--- INPUT DATA ---

#####

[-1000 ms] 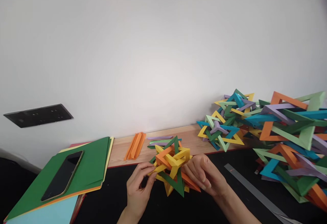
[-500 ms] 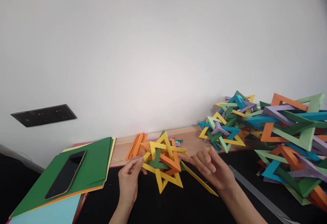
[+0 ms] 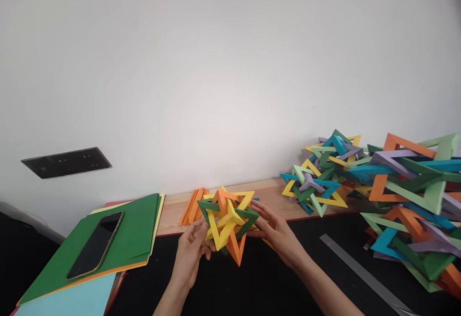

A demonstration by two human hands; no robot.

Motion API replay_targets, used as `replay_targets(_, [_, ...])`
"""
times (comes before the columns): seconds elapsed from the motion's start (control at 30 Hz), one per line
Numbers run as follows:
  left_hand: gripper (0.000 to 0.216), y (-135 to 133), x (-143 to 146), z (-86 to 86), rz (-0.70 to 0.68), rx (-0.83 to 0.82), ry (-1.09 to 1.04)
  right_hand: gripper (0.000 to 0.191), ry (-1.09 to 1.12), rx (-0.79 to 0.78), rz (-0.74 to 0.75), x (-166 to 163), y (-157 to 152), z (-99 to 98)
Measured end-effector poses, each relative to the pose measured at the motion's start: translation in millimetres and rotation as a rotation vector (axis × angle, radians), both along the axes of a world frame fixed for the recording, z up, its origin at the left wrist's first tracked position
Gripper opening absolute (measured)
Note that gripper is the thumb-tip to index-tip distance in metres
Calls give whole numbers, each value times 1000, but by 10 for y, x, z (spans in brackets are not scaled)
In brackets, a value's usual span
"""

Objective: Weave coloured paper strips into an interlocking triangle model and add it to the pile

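Between my two hands is a folded-paper star model (image 3: 230, 217) made of interlocked yellow, green and orange frames. The fingers of my left hand (image 3: 192, 246) are closed on its lower left side. My right hand (image 3: 275, 229) grips its right side, thumb in front and fingers partly hidden behind. One orange point of the model hangs downward above the black mat. Part of a loose yellow strip (image 3: 268, 244) shows below my right hand. Folded orange paper strips (image 3: 193, 206) lie just behind the model to the left.
Finished multicoloured paper stars (image 3: 311, 186) are piled at the right, on the wooden tabletop (image 3: 268, 195) and beyond. A metal ruler (image 3: 360, 270) lies on the black mat (image 3: 216, 292). At left, a phone (image 3: 95, 244) rests on green paper sheets (image 3: 139, 229). A black socket panel (image 3: 66, 162) is on the wall.
The star model has been turned, so a yellow three-armed centre now faces me and an orange point hangs down. My right hand, earlier pointing beside it, has closed on its right side.
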State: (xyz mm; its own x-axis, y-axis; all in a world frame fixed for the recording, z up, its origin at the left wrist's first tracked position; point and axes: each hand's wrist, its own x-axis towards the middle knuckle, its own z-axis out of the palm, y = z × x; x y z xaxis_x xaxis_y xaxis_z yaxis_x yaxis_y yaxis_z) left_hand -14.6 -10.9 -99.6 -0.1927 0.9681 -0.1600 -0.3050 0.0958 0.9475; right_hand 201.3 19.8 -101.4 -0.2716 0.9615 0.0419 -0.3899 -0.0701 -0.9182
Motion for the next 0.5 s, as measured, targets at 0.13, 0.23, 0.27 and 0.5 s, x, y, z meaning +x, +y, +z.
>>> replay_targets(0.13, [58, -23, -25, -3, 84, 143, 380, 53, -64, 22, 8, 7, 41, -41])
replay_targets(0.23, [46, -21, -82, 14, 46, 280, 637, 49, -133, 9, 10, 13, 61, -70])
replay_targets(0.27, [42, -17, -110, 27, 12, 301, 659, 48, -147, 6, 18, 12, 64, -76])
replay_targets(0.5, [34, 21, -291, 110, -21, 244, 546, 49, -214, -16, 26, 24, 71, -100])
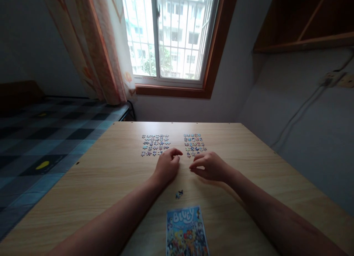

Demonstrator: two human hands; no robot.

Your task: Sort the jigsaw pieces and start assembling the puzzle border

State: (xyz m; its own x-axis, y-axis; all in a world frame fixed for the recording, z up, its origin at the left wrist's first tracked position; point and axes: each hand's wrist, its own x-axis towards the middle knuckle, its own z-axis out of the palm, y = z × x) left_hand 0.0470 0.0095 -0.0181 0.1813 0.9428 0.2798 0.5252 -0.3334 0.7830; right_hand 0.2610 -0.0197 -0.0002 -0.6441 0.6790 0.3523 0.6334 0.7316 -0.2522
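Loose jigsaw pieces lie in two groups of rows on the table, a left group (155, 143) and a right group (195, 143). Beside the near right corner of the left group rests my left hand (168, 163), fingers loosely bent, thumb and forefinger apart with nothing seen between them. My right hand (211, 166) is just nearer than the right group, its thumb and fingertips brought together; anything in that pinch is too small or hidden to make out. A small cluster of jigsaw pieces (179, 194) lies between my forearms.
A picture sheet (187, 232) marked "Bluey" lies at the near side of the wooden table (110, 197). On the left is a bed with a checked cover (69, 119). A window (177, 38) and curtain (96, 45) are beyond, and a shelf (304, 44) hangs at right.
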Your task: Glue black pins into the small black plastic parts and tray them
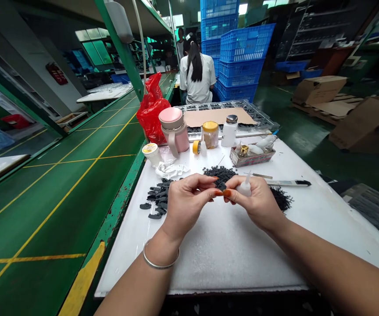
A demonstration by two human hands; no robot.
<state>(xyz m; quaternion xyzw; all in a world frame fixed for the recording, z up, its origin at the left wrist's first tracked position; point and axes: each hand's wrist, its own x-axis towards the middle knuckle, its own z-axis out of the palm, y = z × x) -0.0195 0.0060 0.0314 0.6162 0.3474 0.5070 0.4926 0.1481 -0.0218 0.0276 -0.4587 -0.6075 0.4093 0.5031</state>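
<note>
My left hand (189,199) is closed in a pinch on a small black plastic part (221,186), partly hidden by the fingertips. My right hand (257,199) meets it, thumb and finger pressed together at the same part. Tucked in that right hand is a small white dropper bottle (244,188) with a thin tip pointing up. Behind the fingers lies a heap of tiny black pieces (216,171). Curved black parts (158,197) are spread left of my left hand. Thin black sticks (282,198) lie in a pile beyond my right hand.
A pink mug (179,136), yellow-lidded jar (210,135), white pump bottle (229,131) and small box of bottles (253,157) line the white table's (235,263) back. A knife-like tool (290,183) lies right. A green conveyor (61,210) runs left; a person (198,77) sits ahead.
</note>
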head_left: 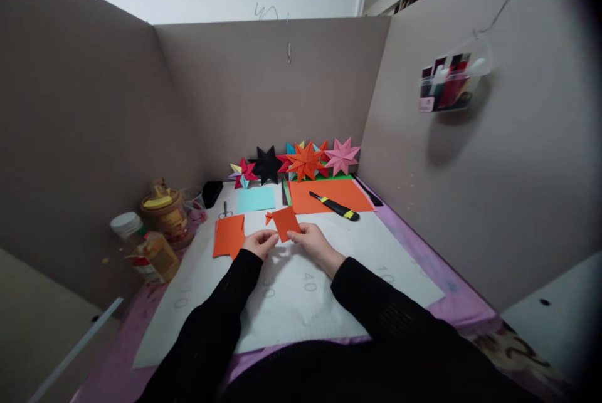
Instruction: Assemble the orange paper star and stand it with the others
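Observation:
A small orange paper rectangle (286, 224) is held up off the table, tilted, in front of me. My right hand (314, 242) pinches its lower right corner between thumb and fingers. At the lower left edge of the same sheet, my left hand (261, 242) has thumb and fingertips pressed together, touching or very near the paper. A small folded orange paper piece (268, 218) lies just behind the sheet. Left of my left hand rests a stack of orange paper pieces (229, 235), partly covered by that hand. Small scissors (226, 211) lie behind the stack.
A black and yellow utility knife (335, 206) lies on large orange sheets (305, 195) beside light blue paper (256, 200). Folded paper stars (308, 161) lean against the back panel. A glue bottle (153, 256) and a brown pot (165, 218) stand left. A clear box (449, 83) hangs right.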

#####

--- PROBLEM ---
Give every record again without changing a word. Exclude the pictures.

--- ANSWER TO THIS PROBLEM ---
[-1000 ms] 
[-500 ms] 
[+0 ms] 

A demonstration by two human hands; no robot.

Motion API replay_targets, used as `replay_targets(_, [_, ...])`
"""
times (comes before the columns): seconds elapsed from the motion's start (control at 30 Hz), one per line
Numbers run as follows:
  left_hand: gripper (0.000 to 0.216), y (-135 to 133), x (-143 to 146), z (-86 to 86), rz (-0.70 to 0.68), rx (-0.83 to 0.82), ry (-1.09 to 1.04)
  right_hand: gripper (0.000 to 0.191), ry (-1.09 to 1.12), rx (-0.79 to 0.78), rz (-0.74 to 0.75), x (-166 to 163), y (-157 to 152), z (-99 to 98)
Measured end-effector poses, each relative to the pose measured at the motion's start: translation in millimetres and rotation as a rotation vector (axis × angle, radians), both along the axes of a world frame fixed for the recording, z up, its origin at the left wrist's first tracked position
Gripper opening absolute (measured)
Note that gripper is the thumb-tip to index-tip distance in metres
Calls give whole numbers, each value times 1000, but by 10 for y, x, z (spans in brackets are not scaled)
In brackets, a value's usual span
"""

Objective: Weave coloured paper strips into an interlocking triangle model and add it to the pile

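Between my two hands is a folded-paper star model (image 3: 230, 217) made of interlocked yellow, green and orange frames. The fingers of my left hand (image 3: 192, 246) are closed on its lower left side. My right hand (image 3: 275, 229) grips its right side, thumb in front and fingers partly hidden behind. One orange point of the model hangs downward above the black mat. Part of a loose yellow strip (image 3: 268, 244) shows below my right hand. Folded orange paper strips (image 3: 193, 206) lie just behind the model to the left.
Finished multicoloured paper stars (image 3: 311, 186) are piled at the right, on the wooden tabletop (image 3: 268, 195) and beyond. A metal ruler (image 3: 360, 270) lies on the black mat (image 3: 216, 292). At left, a phone (image 3: 95, 244) rests on green paper sheets (image 3: 139, 229). A black socket panel (image 3: 66, 162) is on the wall.
The star model has been turned, so a yellow three-armed centre now faces me and an orange point hangs down. My right hand, earlier pointing beside it, has closed on its right side.
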State: (xyz mm; its own x-axis, y-axis; all in a world frame fixed for the recording, z up, its origin at the left wrist's first tracked position; point and axes: each hand's wrist, its own x-axis towards the middle knuckle, its own z-axis out of the palm, y = z × x; x y z xaxis_x xaxis_y xaxis_z yaxis_x yaxis_y yaxis_z) left_hand -14.6 -10.9 -99.6 -0.1927 0.9681 -0.1600 -0.3050 0.0958 0.9475; right_hand 201.3 19.8 -101.4 -0.2716 0.9615 0.0419 -0.3899 -0.0701 -0.9182
Motion for the next 0.5 s, as measured, targets at 0.13, 0.23, 0.27 and 0.5 s, x, y, z meaning +x, +y, +z.
>>> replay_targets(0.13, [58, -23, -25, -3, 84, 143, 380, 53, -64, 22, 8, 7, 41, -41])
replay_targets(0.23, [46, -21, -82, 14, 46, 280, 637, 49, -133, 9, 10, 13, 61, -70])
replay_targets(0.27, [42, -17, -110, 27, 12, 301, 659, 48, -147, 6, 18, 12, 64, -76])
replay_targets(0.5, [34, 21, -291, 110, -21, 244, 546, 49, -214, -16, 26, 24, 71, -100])

Demonstrator: two human hands; no robot.

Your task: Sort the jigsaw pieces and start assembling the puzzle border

State: (xyz m; its own x-axis, y-axis; all in a world frame fixed for the recording, z up, its origin at the left wrist's first tracked position; point and axes: each hand's wrist, its own x-axis towards the middle knuckle, its own z-axis out of the palm, y = z × x) left_hand 0.0470 0.0095 -0.0181 0.1813 0.9428 0.2798 0.5252 -0.3334 0.7830; right_hand 0.2610 -0.0197 -0.0002 -0.6441 0.6790 0.3523 0.6334 0.7316 -0.2522
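Loose jigsaw pieces lie in two groups of rows on the table, a left group (155, 143) and a right group (195, 143). Beside the near right corner of the left group rests my left hand (168, 163), fingers loosely bent, thumb and forefinger apart with nothing seen between them. My right hand (211, 166) is just nearer than the right group, its thumb and fingertips brought together; anything in that pinch is too small or hidden to make out. A small cluster of jigsaw pieces (179, 194) lies between my forearms.
A picture sheet (187, 232) marked "Bluey" lies at the near side of the wooden table (110, 197). On the left is a bed with a checked cover (69, 119). A window (177, 38) and curtain (96, 45) are beyond, and a shelf (304, 44) hangs at right.
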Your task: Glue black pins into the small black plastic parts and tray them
A demonstration by two human hands; no robot.
<state>(xyz m; quaternion xyzw; all in a world frame fixed for the recording, z up, its origin at the left wrist's first tracked position; point and axes: each hand's wrist, its own x-axis towards the middle knuckle, its own z-axis out of the palm, y = z × x) -0.0195 0.0060 0.0314 0.6162 0.3474 0.5070 0.4926 0.1481 -0.0218 0.0276 -0.4587 -0.6075 0.4093 0.5031</state>
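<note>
My left hand (189,199) is closed in a pinch on a small black plastic part (221,186), partly hidden by the fingertips. My right hand (257,199) meets it, thumb and finger pressed together at the same part. Tucked in that right hand is a small white dropper bottle (244,188) with a thin tip pointing up. Behind the fingers lies a heap of tiny black pieces (216,171). Curved black parts (158,197) are spread left of my left hand. Thin black sticks (282,198) lie in a pile beyond my right hand.
A pink mug (179,136), yellow-lidded jar (210,135), white pump bottle (229,131) and small box of bottles (253,157) line the white table's (235,263) back. A knife-like tool (290,183) lies right. A green conveyor (61,210) runs left; a person (198,77) sits ahead.
</note>
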head_left: 
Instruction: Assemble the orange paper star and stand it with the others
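Observation:
A small orange paper rectangle (286, 224) is held up off the table, tilted, in front of me. My right hand (314, 242) pinches its lower right corner between thumb and fingers. At the lower left edge of the same sheet, my left hand (261, 242) has thumb and fingertips pressed together, touching or very near the paper. A small folded orange paper piece (268, 218) lies just behind the sheet. Left of my left hand rests a stack of orange paper pieces (229, 235), partly covered by that hand. Small scissors (226, 211) lie behind the stack.
A black and yellow utility knife (335, 206) lies on large orange sheets (305, 195) beside light blue paper (256, 200). Folded paper stars (308, 161) lean against the back panel. A glue bottle (153, 256) and a brown pot (165, 218) stand left. A clear box (449, 83) hangs right.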

This response is complete, and nothing else is pending.